Ibram X. Kendi's Stamped from the Beginning is a long read [more than 500 pages], a painful read, a hard read, and yet a necessary and worthwhile read. As a Kirkus review noted, one can dispute that this is the "definitive" history of racist ideas, but the book is an indispensable tool for coming to terms with the anti-Black racism in the US - and is a powerful tool in offering ways to wrestle with it.
Kendi, positioning himself as an anti-racist, posits that the project of racism in the US advances not only through the efforts of segregationists (who consider Black people as inherently inferior to whites), but also with the help of assimiliationists who consider black people/culture as being pathological (due to racism) and yet capable of eventually achieving the "standards" of the best of white culture and civilization. For Kendi, anti-racism is the force that can dismantle the damages of segreationism and assimilationism. It is a powerful idea.

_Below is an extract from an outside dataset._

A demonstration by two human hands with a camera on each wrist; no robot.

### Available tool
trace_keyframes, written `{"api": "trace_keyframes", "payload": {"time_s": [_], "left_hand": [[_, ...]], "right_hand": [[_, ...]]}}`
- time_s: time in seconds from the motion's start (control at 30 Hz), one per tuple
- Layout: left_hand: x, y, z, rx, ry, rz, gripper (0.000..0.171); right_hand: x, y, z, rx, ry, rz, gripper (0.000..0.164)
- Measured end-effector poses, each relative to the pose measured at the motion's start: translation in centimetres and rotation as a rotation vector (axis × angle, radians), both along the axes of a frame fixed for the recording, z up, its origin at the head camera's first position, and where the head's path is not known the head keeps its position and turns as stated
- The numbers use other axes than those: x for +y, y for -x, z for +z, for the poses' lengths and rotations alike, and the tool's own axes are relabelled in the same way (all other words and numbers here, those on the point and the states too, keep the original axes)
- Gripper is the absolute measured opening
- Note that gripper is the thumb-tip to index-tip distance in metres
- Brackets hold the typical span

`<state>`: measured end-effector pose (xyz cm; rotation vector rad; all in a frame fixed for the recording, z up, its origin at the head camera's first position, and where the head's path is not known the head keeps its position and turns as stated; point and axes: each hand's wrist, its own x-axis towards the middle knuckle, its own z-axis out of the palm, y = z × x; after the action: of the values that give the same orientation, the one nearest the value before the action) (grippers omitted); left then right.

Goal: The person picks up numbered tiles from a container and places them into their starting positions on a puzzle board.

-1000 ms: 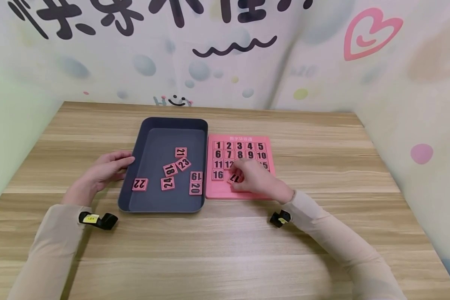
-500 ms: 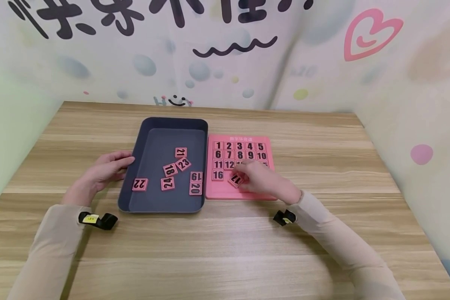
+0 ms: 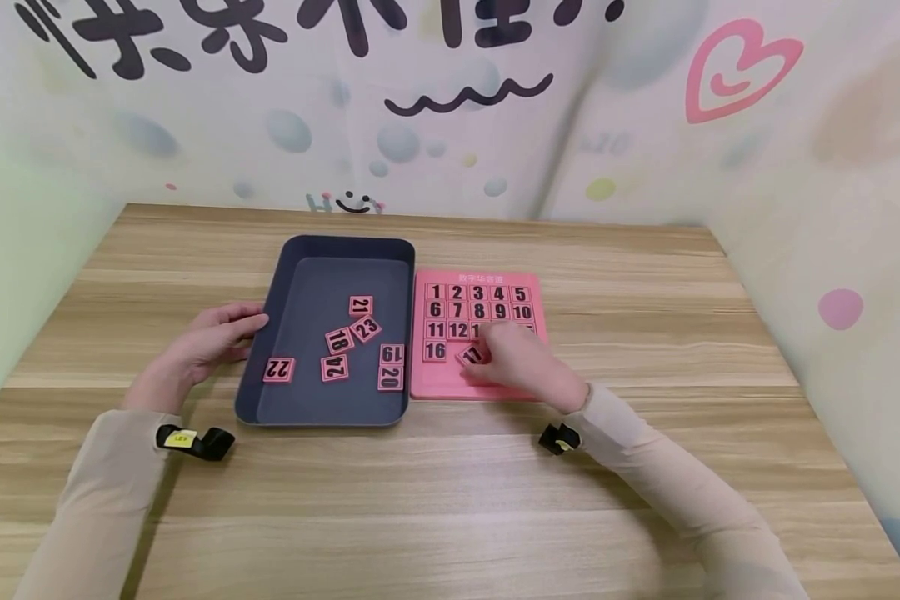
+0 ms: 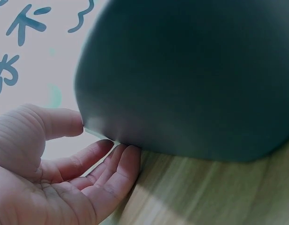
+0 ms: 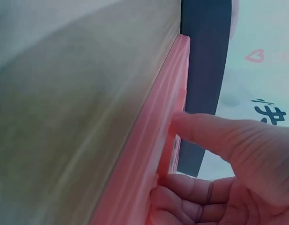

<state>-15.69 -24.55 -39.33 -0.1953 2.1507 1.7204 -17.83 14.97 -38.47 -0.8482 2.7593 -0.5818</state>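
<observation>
My left hand (image 3: pixel 213 340) holds the left wall of a dark blue-grey tray (image 3: pixel 315 407); in the left wrist view its thumb lies at the rim and its fingers against the outer side. Over a pink number puzzle board (image 3: pixel 438 383), my right hand (image 3: pixel 523 360) pinches the number tile 17 (image 3: pixel 472 354), which sits askew to the right of tile 16 (image 3: pixel 435 350). Tiles 1 to 12 stand in rows above; the hand hides part of the third row. In the right wrist view, the thumb and curled fingers are at the board's edge, and tile 17 cannot be made out.
Loose tiles lie in the tray, among them tile 22 (image 3: pixel 278 370), tile 24 (image 3: pixel 334 367) and tile 21 (image 3: pixel 361 306). Tray and board stand side by side on a wooden table (image 3: pixel 450 500). A printed wall sheet (image 3: pixel 270 167) rises behind the table.
The right hand shifted slightly right, then back left, its fingers shifting on tile 17. The tile's angle changed a little. Left hand and tray stayed put.
</observation>
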Motion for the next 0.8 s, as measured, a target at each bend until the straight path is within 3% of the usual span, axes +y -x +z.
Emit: {"api": "trace_keyframes", "payload": {"time_s": [0.13, 0.3, 0.63, 0.8], "left_hand": [[0.0, 0.0, 0.0, -0.001, 0.003, -0.001, 0.06], [0.0, 0.0, 0.0, -0.003, 0.001, 0.001, 0.06], [-0.1, 0.0, -0.1, -0.007, -0.002, 0.009, 0.059], [0.0, 0.0, 0.0, -0.005, 0.012, 0.005, 0.062]], "right_hand": [[-0.1, 0.0, 0.2, -0.024, -0.015, -0.012, 0.038], [-0.4, 0.3, 0.2, -0.027, -0.013, 0.002, 0.025], [-1.2, 0.5, -0.1, -0.021, -0.013, -0.007, 0.037], [-0.9, 0.8, 0.0, -0.054, 0.012, 0.008, 0.027]]}}
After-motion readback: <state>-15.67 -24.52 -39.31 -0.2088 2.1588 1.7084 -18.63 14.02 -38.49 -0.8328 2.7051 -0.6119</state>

Kendi traces the history of racism and anti-racism in the US through five historic persons - Cotton Mather, Thomas Jefferson, William Lloyd Garrison, W.E.B. Du Bois, and Angel Davis. I found the section on Angela Davis to be the most satisfying in that I think it best illuminates the way that capitalism and racism are inextricably bound up. Davis is also a great role model for the importance of intersectionality.
This book took me almost a month to get through, so it might be a struggle for most YA readers. But I'll definitely get the YA version written with Jason Reynolds for this library and look forward to reading through it.